Temperature scaling — cal_temperature • probcal

cal_temperature() estimates a single positive temperature parameter by minimizing the negative log-likelihood. Inputs must be logits, not probabilities. For binary probabilities, logit() gives the corresponding logit. For strictly positive multiclass probability rows, $z_{ik} = \log p_{ik}$ is a valid softmax logit representation, up to row-wise additive constants. If probabilities have zero entries, the user must choose and supply a transformed logit matrix, such as clipped log-probabilities. cal_temperature() does not accept or clip probability matrices.

Usage

cal_temperature(logits, y)

Arguments

logits: For binary calibration, a numeric vector of uncalibrated logits. For multiclass calibration, a numeric matrix of logits with one row per observation and one column per class.
y: Outcome labels. For binary calibration, a vector coded as 0 and 1. For multiclass calibration, a factor or a vector of integer class codes in 1:K, where K is the number of columns of logits.

Value

A cal_temperature object. Use predict() with new logits to obtain calibrated probabilities. Multiclass objects also inherit from cal_multiclass.

Details

The function handles both binary and multiclass problems through the type of logits. A numeric vector triggers binary temperature scaling and the calibrated probability is inv_logit(logits / T). A numeric matrix with one column per class triggers multiclass temperature scaling and the calibrated probabilities are softmax(logits / T). Because dividing every logit by the same positive scalar preserves the row ordering and argmax, temperature scaling leaves the predicted class unchanged apart from existing ties and only sharpens or softens the probabilities.

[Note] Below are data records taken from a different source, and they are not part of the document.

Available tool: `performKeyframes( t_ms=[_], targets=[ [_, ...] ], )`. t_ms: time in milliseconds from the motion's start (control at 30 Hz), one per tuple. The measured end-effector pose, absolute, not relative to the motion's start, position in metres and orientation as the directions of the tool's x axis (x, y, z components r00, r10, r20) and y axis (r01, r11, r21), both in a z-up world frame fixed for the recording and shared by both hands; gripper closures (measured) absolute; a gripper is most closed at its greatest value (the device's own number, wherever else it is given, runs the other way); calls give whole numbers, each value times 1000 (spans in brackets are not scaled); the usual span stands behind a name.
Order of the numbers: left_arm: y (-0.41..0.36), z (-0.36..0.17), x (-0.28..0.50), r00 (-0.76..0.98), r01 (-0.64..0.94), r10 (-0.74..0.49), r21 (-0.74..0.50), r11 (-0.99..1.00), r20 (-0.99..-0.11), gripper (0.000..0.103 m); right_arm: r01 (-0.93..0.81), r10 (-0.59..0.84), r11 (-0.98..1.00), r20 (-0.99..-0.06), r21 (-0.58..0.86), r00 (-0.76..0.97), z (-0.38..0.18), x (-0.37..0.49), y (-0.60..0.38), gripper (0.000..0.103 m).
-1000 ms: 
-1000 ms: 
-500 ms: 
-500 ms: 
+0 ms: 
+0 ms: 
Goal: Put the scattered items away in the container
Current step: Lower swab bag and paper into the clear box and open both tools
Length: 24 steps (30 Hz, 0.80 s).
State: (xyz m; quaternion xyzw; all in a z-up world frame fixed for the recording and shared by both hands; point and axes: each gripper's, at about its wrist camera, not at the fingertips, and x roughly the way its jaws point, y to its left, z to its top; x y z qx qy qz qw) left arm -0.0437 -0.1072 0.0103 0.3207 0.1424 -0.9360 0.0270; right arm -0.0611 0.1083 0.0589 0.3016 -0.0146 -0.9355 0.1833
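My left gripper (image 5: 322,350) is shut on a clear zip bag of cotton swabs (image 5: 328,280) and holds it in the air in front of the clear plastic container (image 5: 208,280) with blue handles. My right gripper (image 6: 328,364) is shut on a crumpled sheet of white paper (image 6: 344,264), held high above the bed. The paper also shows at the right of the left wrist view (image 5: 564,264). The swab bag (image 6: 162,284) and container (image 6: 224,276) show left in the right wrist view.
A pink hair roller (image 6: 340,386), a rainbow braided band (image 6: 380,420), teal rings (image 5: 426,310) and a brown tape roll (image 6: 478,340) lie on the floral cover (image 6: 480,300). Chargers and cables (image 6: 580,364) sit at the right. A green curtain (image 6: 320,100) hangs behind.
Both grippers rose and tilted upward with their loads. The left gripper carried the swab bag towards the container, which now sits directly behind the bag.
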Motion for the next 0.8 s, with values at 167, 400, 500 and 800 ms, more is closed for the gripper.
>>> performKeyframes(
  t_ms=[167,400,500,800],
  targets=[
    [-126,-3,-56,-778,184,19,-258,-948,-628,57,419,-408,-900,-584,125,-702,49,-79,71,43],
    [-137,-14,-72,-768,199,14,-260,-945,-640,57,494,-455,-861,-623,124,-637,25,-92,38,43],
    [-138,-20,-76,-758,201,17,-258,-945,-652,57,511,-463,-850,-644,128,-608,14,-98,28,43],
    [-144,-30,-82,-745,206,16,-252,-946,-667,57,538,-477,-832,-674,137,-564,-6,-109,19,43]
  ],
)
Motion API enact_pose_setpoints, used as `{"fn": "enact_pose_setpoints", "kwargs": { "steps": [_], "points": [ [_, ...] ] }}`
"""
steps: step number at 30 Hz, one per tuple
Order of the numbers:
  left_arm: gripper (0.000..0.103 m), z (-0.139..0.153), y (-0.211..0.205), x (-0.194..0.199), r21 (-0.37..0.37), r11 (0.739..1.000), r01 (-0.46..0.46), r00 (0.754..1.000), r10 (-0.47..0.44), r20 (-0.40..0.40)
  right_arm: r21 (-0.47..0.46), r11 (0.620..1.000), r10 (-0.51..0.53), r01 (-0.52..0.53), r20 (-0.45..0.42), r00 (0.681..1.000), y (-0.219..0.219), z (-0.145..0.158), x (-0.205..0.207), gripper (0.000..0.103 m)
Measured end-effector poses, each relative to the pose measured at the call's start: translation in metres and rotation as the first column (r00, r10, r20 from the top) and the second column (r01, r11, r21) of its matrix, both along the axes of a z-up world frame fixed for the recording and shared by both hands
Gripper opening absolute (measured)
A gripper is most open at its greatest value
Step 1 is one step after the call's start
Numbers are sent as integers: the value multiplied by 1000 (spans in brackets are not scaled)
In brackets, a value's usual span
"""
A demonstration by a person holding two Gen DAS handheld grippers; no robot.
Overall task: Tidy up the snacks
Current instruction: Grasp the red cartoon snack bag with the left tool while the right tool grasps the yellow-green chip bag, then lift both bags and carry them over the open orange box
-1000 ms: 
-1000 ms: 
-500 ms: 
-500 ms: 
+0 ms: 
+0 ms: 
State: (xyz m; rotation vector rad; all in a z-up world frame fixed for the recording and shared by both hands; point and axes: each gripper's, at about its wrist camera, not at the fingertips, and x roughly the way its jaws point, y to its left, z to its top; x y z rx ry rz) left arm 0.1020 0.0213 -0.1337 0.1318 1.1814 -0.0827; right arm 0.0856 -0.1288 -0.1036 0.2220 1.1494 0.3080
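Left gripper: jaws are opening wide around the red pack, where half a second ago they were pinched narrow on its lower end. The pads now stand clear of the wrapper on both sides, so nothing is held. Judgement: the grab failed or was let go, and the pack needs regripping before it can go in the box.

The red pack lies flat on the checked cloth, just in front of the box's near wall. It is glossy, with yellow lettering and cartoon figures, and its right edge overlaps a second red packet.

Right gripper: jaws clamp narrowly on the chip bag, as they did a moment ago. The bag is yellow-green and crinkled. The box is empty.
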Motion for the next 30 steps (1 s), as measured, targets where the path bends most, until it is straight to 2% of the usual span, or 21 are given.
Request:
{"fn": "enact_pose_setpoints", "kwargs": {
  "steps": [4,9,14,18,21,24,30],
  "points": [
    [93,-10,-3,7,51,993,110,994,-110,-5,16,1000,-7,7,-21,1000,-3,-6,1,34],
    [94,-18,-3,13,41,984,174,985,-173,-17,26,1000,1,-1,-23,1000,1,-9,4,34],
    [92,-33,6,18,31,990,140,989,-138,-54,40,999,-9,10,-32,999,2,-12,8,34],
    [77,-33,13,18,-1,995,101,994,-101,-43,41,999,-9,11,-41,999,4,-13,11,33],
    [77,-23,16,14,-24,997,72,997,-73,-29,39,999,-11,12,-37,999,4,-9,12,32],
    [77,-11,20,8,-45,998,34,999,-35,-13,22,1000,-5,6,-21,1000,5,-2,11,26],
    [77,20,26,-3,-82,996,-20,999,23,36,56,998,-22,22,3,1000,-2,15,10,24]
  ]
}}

In the binary case, let $z_i$ be an uncalibrated logit. For a positive temperature $T$, the calibrated event probability is

$$q_i(T) = \operatorname{logit}^{-1}(z_i / T).$$

The fitted temperature is found by a bounded one-dimensional optimization on $[10^{-3}, 10^3]$:

$$\hat T \in \arg\min_{10^{-3} \le T \le 10^3} -\sum_{i = 1}^n \{y_i \log q_i(T) + (1 - y_i) \log[1 - q_i(T)]\}.$$

In the multiclass case, let $z_{ik}$ be the logit for class $k$ and observation $i$. The calibrated probabilities are

$$q_{ik}(T) = \frac{\exp(z_{ik} / T)} {\sum_{\ell = 1}^K \exp(z_{i\ell} / T)},$$

and $T$ is chosen by minimizing the average multiclass negative log-likelihood over the same interval,

$$L(T) = -\frac{1}{n}\sum_{i = 1}^n \log q_{i y_i}(T).$$

For multiclass labels, column $k$ of the logit matrix corresponds to class code $k$. If y is a factor, the stored order of levels(y) defines the column order. The numerical objective clips probabilities that enter logarithms to [1e-15, 1 - 1e-15]. The optimization uses stats::optim() with method "Brent" and initial value 1 on the bounded interval above. The returned object stores temperature, the optimizer value, and the optimizer convergence code; multiclass fits also store k and levels.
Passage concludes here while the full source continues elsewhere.